Meta-d' App

Data preview

Upload CSV

Browse

Column mapping

Participant ID

Stimulus

Response

Confidence

Stimulus values

Response values

Model parameters

s (SD ratio, default=1)

Restarts (random starts per participant)

Measures of Metacognition — Conceptual & Mathematical Overview

SDT-based Signal Detection Theory Measures

SDT measures assume internal evidence follows normal distributions. They disentangle metacognitive sensitivity from bias.

d’ — Type 1 sensitivity

The standard measure of perceptual discrimination ability. Quantifies how well the observer separates the two stimulus distributions.

$$d' = \Phi^{-1}(H) - \Phi^{-1}(F)$$

where H = hit rate, F = false-alarm rate, $\Phi^{-1}$ = probit function.

📚 Green, D. M., & Swets, J. A. (1966). Signal detection theory and psychophysics. Wiley.

meta-d’ — Type 2 sensitivity

The value of d’ that a hypothetical ideal observer would need to produce the observed pattern of Type 2 (confidence) responses. Fit via maximum likelihood to the Type 2 ROC curve.

$$\text{meta-}d' = \underset{m}{\arg\max}\; \ell(\text{Type 2 data} \mid m,\, d',\, c)$$

where $\ell$ is the log-likelihood under the SDT model with metacognitive sensitivity $m$, type 1 sensitivity $d'$, and criteria $c$. Implemented via L-BFGS-B MLE.

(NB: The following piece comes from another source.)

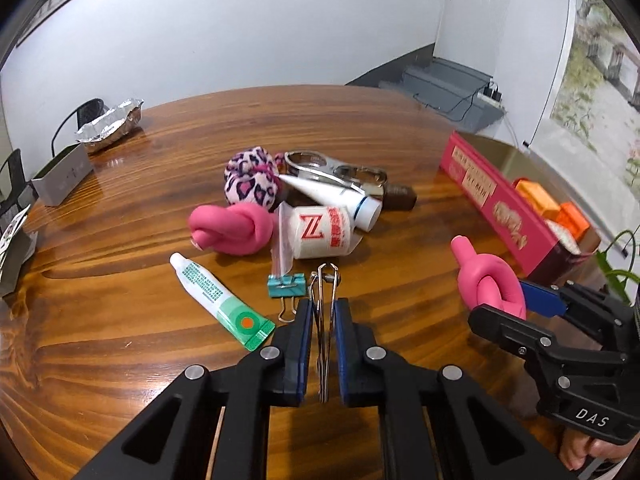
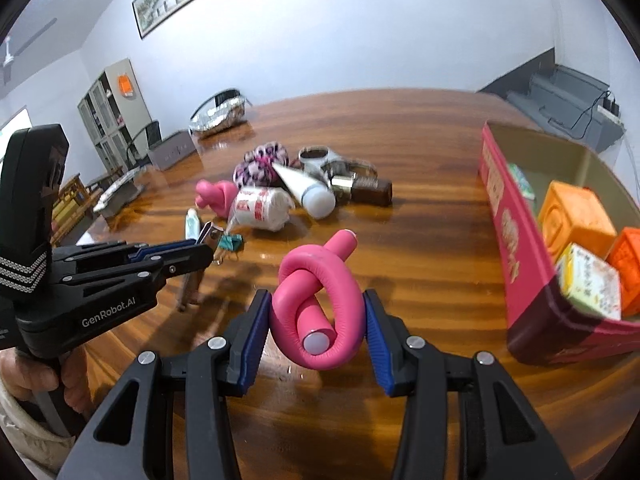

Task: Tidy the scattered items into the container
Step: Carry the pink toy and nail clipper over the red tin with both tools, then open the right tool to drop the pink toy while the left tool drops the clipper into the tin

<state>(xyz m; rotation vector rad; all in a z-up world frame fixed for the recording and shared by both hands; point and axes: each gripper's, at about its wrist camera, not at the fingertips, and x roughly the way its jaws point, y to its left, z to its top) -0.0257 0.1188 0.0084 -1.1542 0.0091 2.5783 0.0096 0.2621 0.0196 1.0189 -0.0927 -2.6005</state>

📚 Maniscalco, B., & Lau, H. (2012). A signal detection theoretic approach for estimating metacognitive sensitivity from confidence ratings. Consciousness & Cognition, 21, 422–430.

M-Ratio = meta-d’ / d’

Normalises metacognitive sensitivity by task performance. Values near 1 indicate ideal metacognition; values < 1 suggest information loss in the metacognitive system.

$$M_{\text{ratio}} = \frac{\text{meta-}d'}{d'}$$

Range: any positive real number. Unstable when d’ ≈ 0.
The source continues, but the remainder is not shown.